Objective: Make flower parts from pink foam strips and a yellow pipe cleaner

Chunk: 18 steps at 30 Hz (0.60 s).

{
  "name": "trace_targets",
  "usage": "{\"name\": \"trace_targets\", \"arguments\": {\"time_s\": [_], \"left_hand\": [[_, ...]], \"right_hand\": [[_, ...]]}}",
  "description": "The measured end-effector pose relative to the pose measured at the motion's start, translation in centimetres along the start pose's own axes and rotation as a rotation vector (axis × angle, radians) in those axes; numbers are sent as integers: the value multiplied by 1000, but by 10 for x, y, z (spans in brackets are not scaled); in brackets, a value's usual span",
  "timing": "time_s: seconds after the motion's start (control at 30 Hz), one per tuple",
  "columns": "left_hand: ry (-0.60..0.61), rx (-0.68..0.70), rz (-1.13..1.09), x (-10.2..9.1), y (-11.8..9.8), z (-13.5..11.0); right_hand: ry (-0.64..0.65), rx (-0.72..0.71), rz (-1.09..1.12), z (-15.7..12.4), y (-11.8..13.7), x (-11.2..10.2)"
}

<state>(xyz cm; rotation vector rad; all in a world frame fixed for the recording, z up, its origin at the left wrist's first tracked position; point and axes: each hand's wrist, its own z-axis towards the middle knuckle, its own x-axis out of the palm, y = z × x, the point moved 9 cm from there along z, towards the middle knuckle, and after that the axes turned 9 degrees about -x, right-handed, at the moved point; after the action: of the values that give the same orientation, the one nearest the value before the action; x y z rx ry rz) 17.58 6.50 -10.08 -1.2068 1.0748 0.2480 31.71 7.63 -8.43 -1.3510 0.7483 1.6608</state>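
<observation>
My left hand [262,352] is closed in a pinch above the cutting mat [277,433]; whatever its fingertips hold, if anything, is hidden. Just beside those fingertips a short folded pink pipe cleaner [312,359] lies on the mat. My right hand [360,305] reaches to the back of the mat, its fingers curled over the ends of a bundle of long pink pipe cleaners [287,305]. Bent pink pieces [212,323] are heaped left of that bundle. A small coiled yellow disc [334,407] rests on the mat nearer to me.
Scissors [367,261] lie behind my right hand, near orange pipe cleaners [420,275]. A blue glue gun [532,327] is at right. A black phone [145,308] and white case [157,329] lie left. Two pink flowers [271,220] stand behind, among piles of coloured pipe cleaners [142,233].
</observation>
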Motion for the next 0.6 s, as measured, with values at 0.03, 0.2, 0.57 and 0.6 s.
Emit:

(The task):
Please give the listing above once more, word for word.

(Answer to this task):
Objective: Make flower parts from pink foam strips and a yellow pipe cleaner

Chunk: 18 steps at 30 Hz (0.60 s).

{
  "name": "trace_targets",
  "usage": "{\"name\": \"trace_targets\", \"arguments\": {\"time_s\": [_], \"left_hand\": [[_, ...]], \"right_hand\": [[_, ...]]}}",
  "description": "The measured end-effector pose relative to the pose measured at the motion's start, translation in centimetres along the start pose's own axes and rotation as a rotation vector (axis × angle, radians) in those axes; numbers are sent as integers: the value multiplied by 1000, but by 10 for x, y, z (spans in brackets are not scaled); in brackets, a value's usual span",
  "timing": "time_s: seconds after the motion's start (control at 30 Hz), one per tuple",
  "columns": "left_hand: ry (-0.60..0.61), rx (-0.68..0.70), rz (-1.13..1.09), x (-10.2..9.1), y (-11.8..9.8), z (-13.5..11.0); right_hand: ry (-0.64..0.65), rx (-0.72..0.71), rz (-1.09..1.12), z (-15.7..12.4), y (-11.8..13.7), x (-11.2..10.2)"
}

<state>(xyz cm; rotation vector rad; all in a world frame fixed for the recording, z up, its origin at the left wrist's first tracked position; point and axes: each hand's wrist, its own z-axis towards the middle knuckle, its own x-axis out of the palm, y = z × x, the point moved 9 cm from there along z, towards the middle knuckle, and after that the axes turned 9 degrees about -x, right-handed, at the moved point; after the action: of the values that give the same orientation, the one nearest the value before the action; x y z rx ry rz) 17.58 6.50 -10.08 -1.2068 1.0748 0.2480 31.71 7.63 -8.43 -1.3510 0.7483 1.6608</state>
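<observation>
My left hand [262,352] is closed in a pinch above the cutting mat [277,433]; whatever its fingertips hold, if anything, is hidden. Just beside those fingertips a short folded pink pipe cleaner [312,359] lies on the mat. My right hand [360,305] reaches to the back of the mat, its fingers curled over the ends of a bundle of long pink pipe cleaners [287,305]. Bent pink pieces [212,323] are heaped left of that bundle. A small coiled yellow disc [334,407] rests on the mat nearer to me.
Scissors [367,261] lie behind my right hand, near orange pipe cleaners [420,275]. A blue glue gun [532,327] is at right. A black phone [145,308] and white case [157,329] lie left. Two pink flowers [271,220] stand behind, among piles of coloured pipe cleaners [142,233].
</observation>
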Motion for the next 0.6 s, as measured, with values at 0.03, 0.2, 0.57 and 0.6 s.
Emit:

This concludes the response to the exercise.